Leaving the pictures aside, restate all of the data exactly.

Stored records:
--

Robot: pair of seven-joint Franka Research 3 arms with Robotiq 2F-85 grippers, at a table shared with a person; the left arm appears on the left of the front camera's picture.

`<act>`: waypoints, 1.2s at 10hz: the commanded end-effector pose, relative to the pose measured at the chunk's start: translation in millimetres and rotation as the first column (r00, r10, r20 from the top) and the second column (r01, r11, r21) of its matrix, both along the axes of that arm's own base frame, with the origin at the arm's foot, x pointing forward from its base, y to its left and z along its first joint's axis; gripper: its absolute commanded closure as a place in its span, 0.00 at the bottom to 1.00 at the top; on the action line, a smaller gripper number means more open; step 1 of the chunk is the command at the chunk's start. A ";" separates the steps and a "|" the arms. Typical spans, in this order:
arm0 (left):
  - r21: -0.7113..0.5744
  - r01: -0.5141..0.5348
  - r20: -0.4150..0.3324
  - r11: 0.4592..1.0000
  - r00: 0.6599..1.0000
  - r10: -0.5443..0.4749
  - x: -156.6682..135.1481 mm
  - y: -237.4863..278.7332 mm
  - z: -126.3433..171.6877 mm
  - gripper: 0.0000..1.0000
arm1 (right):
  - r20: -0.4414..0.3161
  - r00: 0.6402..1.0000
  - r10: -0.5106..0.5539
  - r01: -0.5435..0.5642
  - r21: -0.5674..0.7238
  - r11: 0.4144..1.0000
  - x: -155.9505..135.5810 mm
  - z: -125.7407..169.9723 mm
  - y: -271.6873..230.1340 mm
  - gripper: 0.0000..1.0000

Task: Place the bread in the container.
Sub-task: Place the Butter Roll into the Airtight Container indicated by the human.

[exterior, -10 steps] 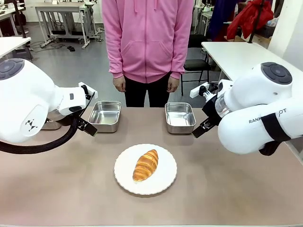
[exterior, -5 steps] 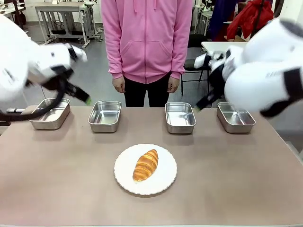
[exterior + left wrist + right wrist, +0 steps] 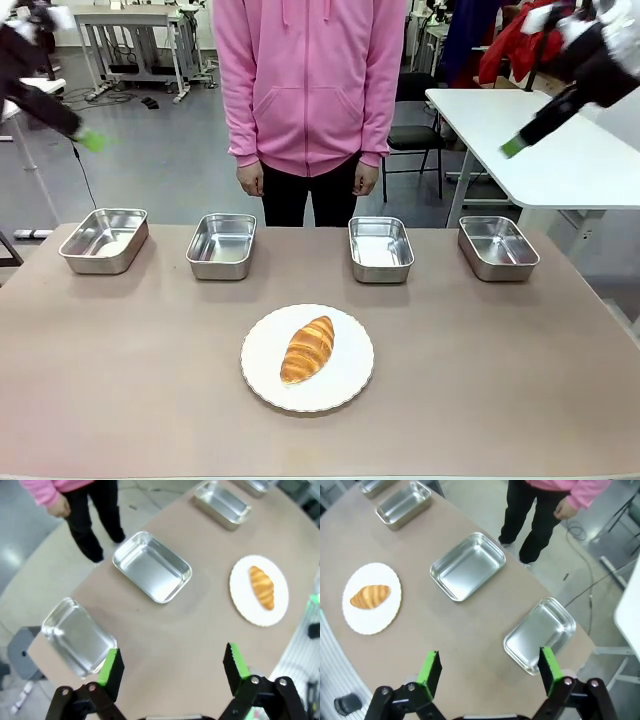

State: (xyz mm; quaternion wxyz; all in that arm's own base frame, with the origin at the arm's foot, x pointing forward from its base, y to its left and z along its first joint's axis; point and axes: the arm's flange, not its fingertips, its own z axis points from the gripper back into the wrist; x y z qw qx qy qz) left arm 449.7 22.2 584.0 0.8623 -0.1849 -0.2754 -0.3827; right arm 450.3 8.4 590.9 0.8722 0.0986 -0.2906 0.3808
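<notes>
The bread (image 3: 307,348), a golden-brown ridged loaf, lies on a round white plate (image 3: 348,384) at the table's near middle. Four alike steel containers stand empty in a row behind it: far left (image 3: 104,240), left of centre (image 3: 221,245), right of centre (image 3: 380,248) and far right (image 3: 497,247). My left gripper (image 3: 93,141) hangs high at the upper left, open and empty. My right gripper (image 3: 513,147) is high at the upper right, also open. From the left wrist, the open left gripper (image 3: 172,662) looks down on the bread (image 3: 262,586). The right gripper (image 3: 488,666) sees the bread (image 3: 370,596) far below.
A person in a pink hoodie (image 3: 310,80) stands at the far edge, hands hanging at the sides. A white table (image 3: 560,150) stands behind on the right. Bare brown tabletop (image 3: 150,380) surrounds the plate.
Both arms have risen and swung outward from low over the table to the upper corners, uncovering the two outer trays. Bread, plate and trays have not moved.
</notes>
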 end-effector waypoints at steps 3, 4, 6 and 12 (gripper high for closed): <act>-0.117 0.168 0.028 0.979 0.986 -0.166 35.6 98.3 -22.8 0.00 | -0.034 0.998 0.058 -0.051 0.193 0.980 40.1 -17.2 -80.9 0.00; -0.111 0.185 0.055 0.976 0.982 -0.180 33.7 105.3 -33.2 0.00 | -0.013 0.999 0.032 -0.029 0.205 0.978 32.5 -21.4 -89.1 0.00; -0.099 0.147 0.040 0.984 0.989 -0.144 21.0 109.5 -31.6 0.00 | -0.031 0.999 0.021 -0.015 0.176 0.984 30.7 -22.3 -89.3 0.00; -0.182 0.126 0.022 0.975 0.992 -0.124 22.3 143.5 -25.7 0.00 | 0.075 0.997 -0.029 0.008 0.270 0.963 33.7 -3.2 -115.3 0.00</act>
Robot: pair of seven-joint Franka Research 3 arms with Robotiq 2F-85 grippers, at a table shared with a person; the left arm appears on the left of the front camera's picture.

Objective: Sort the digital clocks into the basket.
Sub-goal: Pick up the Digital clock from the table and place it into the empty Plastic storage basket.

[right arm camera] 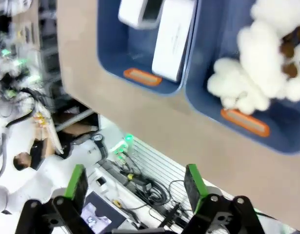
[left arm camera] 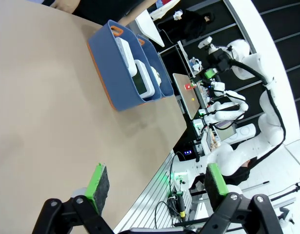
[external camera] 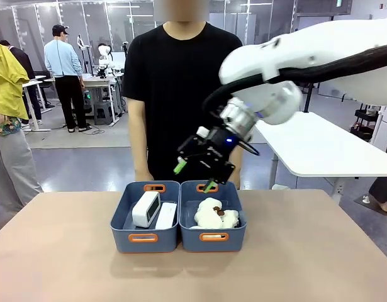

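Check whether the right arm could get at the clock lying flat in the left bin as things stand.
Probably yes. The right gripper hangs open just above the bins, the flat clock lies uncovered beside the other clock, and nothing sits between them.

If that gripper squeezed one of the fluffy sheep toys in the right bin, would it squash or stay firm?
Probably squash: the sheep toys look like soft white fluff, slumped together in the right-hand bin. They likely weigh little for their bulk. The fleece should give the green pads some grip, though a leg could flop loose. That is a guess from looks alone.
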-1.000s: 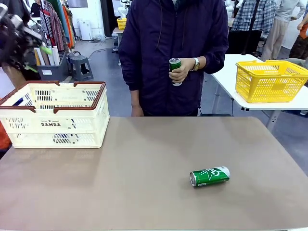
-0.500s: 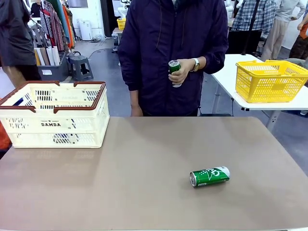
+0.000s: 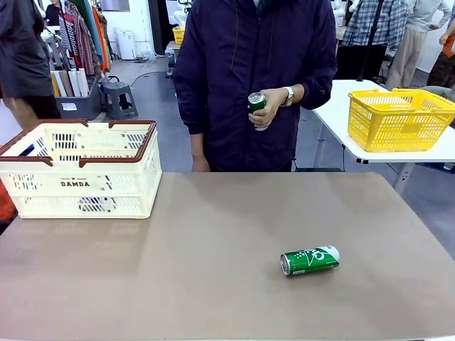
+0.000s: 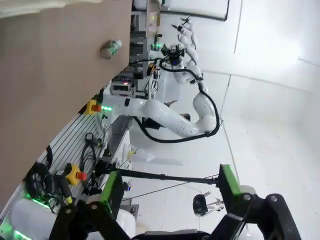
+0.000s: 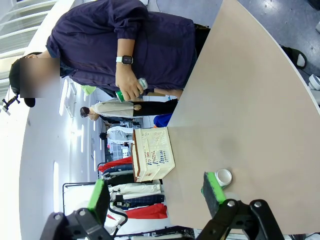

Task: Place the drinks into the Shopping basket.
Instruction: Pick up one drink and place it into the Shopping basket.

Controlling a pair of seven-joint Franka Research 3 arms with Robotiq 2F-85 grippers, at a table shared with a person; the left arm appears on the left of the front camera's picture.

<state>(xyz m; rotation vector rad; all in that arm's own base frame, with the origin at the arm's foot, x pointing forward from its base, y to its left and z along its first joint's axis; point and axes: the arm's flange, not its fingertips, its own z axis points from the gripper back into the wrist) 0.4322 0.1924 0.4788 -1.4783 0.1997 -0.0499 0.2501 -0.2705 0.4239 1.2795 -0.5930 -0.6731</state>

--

§ Result for this exercise:
Robot: pair of seven-joint Franka Research 3 arms with Robotiq 2F-85 grippers, at a table shared with a person; the left arm appears on the left of the front camera's picture.

`<act>`: waypoints, 1.2s at 10hz: the commanded end-effector pose, relative to the pose measured at the chunk's start: translation in millimetres and rotation as the first column (r00, r10, r20 from the top) and the second column (r01, r11, r21) of its matrix, both along the axes of that arm's own base frame, with the origin at the arm's foot, x pointing forward from its base, y to its left and z along its first joint's axis; gripper: its absolute commanded closure as a place in its span, 0.00 at the bottom to 1.00 at the top; on the action line, a smaller gripper number means more open; step 1 of the chunk is the command at the chunk's start. A ";" separates the steps and a "|" the arms. Typical spans, in this order:
arm0 (left):
  - r21: -0.7113..0.5744
  - r01: -0.5141..0.5348
  - r20: -0.4150..0.3324
  - r11: 0.4592..1.0000
  - r00: 0.6599..1.0000
  - r10: -0.5443..0.4749
  - x: -156.6682..135.1481 mm
  - y: -237.4863..278.7332 mm
  - z: -126.3433..171.6877 mm
  - gripper: 0.0000..1.0000
arm1 (right):
  - r20: -0.4414..0.3161
  - r00: 0.6402..1.0000
  - r10: -0.5106..0.5539
  - r01: -0.5435..0.5642
  - r21: -0.5674..0.7238
  - r11: 0.4144..1.0000
  - x: -155.9505..135.5810 mm
  - z: -125.7407..169.9723 mm
  - y: -271.6873..230.1340 mm
  - gripper: 0.0000..1.0000

Task: Place the bread in the container.
Sub-task: Place the Butter Roll into the Airtight Container indicated by the human.

[exterior, -10 steps] 
[exterior, -5 steps] 
[exterior + left wrist + right wrist, +0 steps] 

State: (xyz mm; quaternion wxyz; all in that arm's own base frame, with the origin at the arm's foot, x pointing forward from its base, y to its left and z along its first joint's axis; point and axes: the arm's flange, not its fingertips, its own z axis points from the gripper back into the wrist; x y z qw qx qy qz) left arm 449.7 22.2 584.0 0.8623 -0.1849 -0.2754 -0.3827; right arm 450.3 8.4 590.9 0.8722 0.0986 -0.2906 0.3808
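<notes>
The bread (image 3: 307,348), a golden-brown ridged loaf, lies on a round white plate (image 3: 348,384) at the table's near middle. Four alike steel containers stand empty in a row behind it: far left (image 3: 104,240), left of centre (image 3: 221,245), right of centre (image 3: 380,248) and far right (image 3: 497,247). My left gripper (image 3: 93,141) hangs high at the upper left, open and empty. My right gripper (image 3: 513,147) is high at the upper right, also open. From the left wrist, the open left gripper (image 3: 172,662) looks down on the bread (image 3: 262,586). The right gripper (image 3: 488,666) sees the bread (image 3: 370,596) far below.
A person in a pink hoodie (image 3: 310,80) stands at the far edge, hands hanging at the sides. A white table (image 3: 560,150) stands behind on the right. Bare brown tabletop (image 3: 150,380) surrounds the plate.
Both arms have risen and swung outward from low over the table to the upper corners, uncovering the two outer trays. Bread, plate and trays have not moved.
</notes>
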 end-effector waypoints at steps 3, 4, 6 and 12 (gripper high for closed): <act>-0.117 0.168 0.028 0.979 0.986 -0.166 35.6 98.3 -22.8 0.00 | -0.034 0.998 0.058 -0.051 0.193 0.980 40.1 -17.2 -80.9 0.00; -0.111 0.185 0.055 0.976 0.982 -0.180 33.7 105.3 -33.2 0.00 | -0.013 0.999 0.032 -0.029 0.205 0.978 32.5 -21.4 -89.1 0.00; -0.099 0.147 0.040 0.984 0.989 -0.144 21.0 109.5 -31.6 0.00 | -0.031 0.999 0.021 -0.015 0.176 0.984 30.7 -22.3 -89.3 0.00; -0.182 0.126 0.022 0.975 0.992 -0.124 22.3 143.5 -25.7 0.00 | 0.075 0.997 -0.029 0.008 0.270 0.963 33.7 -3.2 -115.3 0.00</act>
Robot: pair of seven-joint Franka Research 3 arms with Robotiq 2F-85 grippers, at a table shared with a person; the left arm appears on the left of the front camera's picture.

Objective: Sort the digital clocks into the basket.
Sub-goal: Pick up the Digital clock from the table and place it into the empty Plastic storage basket.

[right arm camera] 
[left arm camera] 
[external camera] 

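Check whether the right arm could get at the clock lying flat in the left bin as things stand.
Probably yes. The right gripper hangs open just above the bins, the flat clock lies uncovered beside the other clock, and nothing sits between them.

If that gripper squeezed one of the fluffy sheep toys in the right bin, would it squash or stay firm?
Probably squash: the sheep toys look like soft white fluff, slumped together in the right-hand bin. They likely weigh little for their bulk. The fleece should give the green pads some grip, though a leg could flop loose. That is a guess from looks alone.
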-1.000s: 
-0.500s: 
+0.000s: 
+0.000s: 
+0.000s: 

Task: Place the drinks into the Shopping basket.
Instruction: Pick up one drink and place it into the Shopping basket.

Controlling a pair of seven-joint Franka Research 3 arms with Robotiq 2F-85 grippers, at a table shared with a person; the left arm appears on the left of the front camera's picture.

<state>(xyz m; rotation vector rad; all in that arm's own base frame, with the origin at the arm's foot, x pointing forward from its base, y to its left and z along its first joint's axis; point and axes: the arm's flange, not its fingertips, its own z axis points from the gripper back into the wrist) 0.4322 0.1924 0.4788 -1.4783 0.1997 -0.0499 0.2501 -0.2705 0.4239 1.2795 -0.5930 -0.6731</state>

The exercise requires nothing more.